Scan the data beneath this task and copy each line that includes "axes".
[Data segment]
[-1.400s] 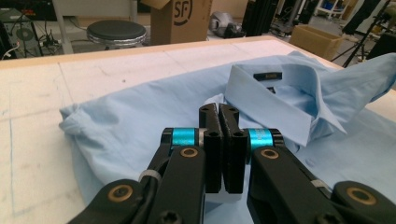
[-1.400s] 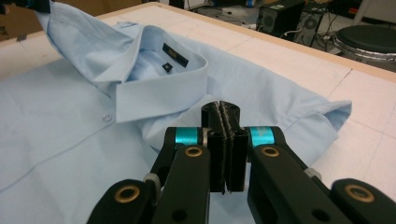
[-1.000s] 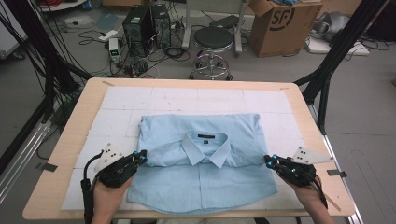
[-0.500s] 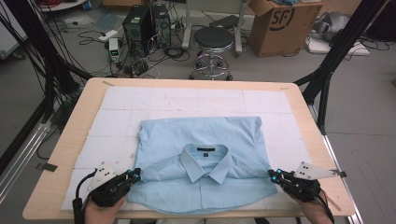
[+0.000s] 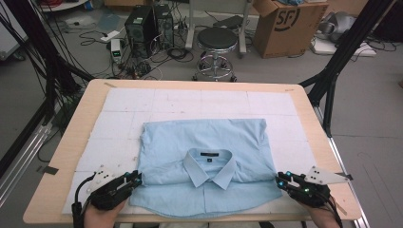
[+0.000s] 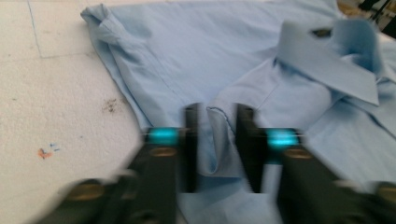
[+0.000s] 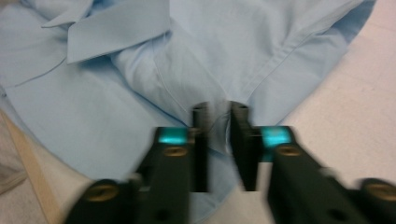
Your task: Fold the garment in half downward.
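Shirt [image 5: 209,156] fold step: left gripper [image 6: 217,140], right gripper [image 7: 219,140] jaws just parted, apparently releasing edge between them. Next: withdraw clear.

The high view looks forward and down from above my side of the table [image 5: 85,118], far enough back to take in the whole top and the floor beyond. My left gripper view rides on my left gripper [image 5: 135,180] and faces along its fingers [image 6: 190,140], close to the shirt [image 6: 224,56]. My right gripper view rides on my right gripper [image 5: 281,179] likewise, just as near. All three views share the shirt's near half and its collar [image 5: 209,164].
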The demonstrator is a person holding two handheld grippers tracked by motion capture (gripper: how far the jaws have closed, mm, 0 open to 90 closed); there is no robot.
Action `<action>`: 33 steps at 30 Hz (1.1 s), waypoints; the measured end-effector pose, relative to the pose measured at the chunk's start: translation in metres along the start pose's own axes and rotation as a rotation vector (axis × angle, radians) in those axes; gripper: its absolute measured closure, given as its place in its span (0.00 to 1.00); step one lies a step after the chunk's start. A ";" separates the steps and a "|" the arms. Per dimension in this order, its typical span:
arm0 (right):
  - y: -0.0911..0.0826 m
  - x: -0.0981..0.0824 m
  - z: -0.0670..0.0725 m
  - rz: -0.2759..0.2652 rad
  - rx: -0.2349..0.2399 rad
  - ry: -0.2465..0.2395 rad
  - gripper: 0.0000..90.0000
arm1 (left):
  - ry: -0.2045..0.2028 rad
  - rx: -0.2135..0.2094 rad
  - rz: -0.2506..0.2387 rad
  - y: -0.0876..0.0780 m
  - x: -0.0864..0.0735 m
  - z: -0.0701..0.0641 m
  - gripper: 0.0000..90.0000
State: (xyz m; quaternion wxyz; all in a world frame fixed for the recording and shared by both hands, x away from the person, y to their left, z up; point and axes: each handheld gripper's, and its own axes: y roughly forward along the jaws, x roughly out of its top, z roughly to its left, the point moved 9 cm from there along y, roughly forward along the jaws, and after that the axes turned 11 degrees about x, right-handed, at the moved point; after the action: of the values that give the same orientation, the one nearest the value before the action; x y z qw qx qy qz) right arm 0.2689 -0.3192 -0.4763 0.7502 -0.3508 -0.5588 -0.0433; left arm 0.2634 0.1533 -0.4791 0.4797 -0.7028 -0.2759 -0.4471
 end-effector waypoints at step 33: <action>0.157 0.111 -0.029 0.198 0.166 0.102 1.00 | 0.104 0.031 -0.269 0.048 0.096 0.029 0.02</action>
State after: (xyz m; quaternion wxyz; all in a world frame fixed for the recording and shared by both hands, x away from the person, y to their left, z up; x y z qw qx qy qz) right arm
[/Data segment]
| Solution to this exercise |
Action `<action>`: 33 steps at 30 Hz (1.1 s), waypoints; the measured end-effector pose, relative to the pose measured at the chunk's start: translation in metres along the start pose's own axes and rotation as a rotation vector (axis × angle, radians) in those axes; gripper: its absolute measured closure, given as its place in its span (0.00 to 1.00); step one lies a step after the chunk's start. A ";" separates the steps and a "|" the arms. Per dimension in this order, its typical span:
State: (xyz m; quaternion wxyz; all in a world frame fixed for the recording and shared by both hands, x away from the person, y to their left, z up; point and axes: each handheld gripper's, and its own axes: y roughly forward along the jaws, x roughly out of its top, z roughly to its left, the point moved 9 cm from there along y, roughly forward along the jaws, and after that the axes turned 11 degrees about x, right-handed, at the moved point; after the action: of the values that give the same orientation, the one nearest the value before the action; x y z qw qx qy qz) right arm 0.2689 -0.3192 -0.4763 0.7502 -0.3508 -0.5588 -0.0433; left arm 0.2634 0.1533 -0.4791 0.4797 -0.7028 -0.2759 -0.4471

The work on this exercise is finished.